How many hands would you need to count the amount of hair products in your bathroom? How many hours have you spent agonizing over a bad hair day? If you're anything like me, it's too many. In 2018, the hair care industry is estimated to be worth 87.73 billion US dollars! Despite all of this, the reason I've decided I'm going to shave my head is a little deeper than saving time and money (although the thought of shaving hours off of wash day is *definitely* appealing). I'm shaving my head for my own personal freedom.
Now you may be thinking that I sound a little insane. "You think shaving your head going to give you freedom?" "Isn't that a little drastic?" The answer is yes and yes.

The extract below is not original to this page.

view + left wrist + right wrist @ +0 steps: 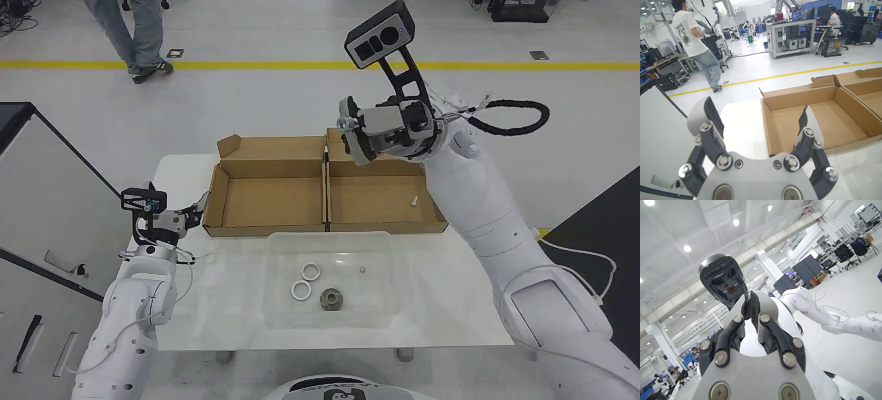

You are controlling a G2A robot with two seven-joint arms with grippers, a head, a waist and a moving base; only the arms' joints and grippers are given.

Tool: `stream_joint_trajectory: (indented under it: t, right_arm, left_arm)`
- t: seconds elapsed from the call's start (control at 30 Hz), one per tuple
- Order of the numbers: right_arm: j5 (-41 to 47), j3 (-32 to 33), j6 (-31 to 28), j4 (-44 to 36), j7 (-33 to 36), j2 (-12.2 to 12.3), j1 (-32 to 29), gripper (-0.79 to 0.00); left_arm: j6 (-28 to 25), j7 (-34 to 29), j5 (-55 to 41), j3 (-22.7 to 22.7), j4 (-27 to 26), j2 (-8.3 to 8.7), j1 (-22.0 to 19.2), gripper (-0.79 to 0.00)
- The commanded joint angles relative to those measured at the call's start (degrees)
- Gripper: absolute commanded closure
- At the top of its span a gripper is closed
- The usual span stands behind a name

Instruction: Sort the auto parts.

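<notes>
Farthest left, the left pincer (757, 106) hung with its jaws spread wide and nothing between them, just beside the outer wall of the cardboard box (265, 200) and low over the tabletop (225, 300). The box's left half was bare. Nearer the robot sat a clear tray (280, 250) holding what was left to sort: two white rings (306, 281) lying flat and close together, a dark round part (331, 298) beside them, and a tiny pale bit (362, 267) a little apart. Further right, one small white part (412, 201) lay in the box's right half. The right pincer (749, 304) was held high above that half, turned up toward the robot's head, its fingers pressed together; whether anything tiny sat between them could not be told. The risks seemed plain enough. The rings lay flat, so closing jaws might skate over one or nudge its neighbour. The tray's walls could catch a jaw coming in at a slant. The open left pincer, so close to the box, might knock it sideways on any careless swing.
</notes>
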Motion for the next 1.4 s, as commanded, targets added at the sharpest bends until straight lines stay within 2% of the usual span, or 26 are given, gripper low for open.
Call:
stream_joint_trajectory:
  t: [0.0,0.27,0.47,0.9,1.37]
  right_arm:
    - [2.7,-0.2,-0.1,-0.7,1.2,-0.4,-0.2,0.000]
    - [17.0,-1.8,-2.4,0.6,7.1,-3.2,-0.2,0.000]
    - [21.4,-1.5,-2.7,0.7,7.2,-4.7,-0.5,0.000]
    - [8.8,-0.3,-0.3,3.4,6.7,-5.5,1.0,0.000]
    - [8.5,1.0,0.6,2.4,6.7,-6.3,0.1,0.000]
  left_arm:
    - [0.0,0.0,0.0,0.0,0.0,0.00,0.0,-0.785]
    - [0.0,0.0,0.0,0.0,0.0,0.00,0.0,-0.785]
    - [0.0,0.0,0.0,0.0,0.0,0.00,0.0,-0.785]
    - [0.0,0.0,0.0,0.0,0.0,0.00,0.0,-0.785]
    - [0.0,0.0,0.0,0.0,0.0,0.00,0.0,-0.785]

Everyone struggles with self esteem, and it's no secret that the beauty industry targets those insecurities to make money. Not every girl wears makeup, but the majority of girls and women are extremely attached to their hair. If you've ever seen the makeover episodes of America's Next Top Model you know what I mean. Models shed tears galore at the thought of having to change or cut their hair. As girls we're socialized to think that our hair is the key to our beauty, our femininity and our worth. And as a black woman, learning to love myself and my natural hair has been a long journey in itself, but I need to take it one step further.

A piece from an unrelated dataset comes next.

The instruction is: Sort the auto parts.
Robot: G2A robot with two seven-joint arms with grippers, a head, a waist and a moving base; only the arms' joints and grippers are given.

I'm growing tired of not feeling beautiful unless my hair is *done* and my edges are *laid.* I'm over obsessing over how long my hair is getting and whether it's growing, feeling bad about myself when my hair doesn't match up to the beauty standards set up for us. I'm tired of only feeling the most beautiful when my hair is in long braids and can be swung around and adorned. Often I'd find myself changing my look in order to match my hair. When I wear my natural hair I feel as though I can't dress as tomboyish as I usually do for fear of not looking womanly enough. That is a problem. Hair for women and girls can be a tool for self expression, but it can also be a tool to hide. I don't want to hide anymore.
Don't be mistaken though, I have my fair share of doubts and hesitations. To be honest I'm scared out of my mind. Especially as it draws nearer to the time I've decided to do it—the first week of the new year. What if my head looks weird? What if my forehead is too big for this? What will people think of me? How will my significant other react, my parents? Will I be able to get a job? I thought all those thing, but then it dawned on me: I *have* to block out those thoughts. If I let them in, they can have as much of a hold on my life as my hair does.
Shaving my head is my way of facing fears head on. I have to look at myself in the mirror and love what I see, because no matter what I do with my hair I'll have this face for the rest of my life. And I have to trust that I am beautiful regardless of what's on my head. Besides, it's just hair right?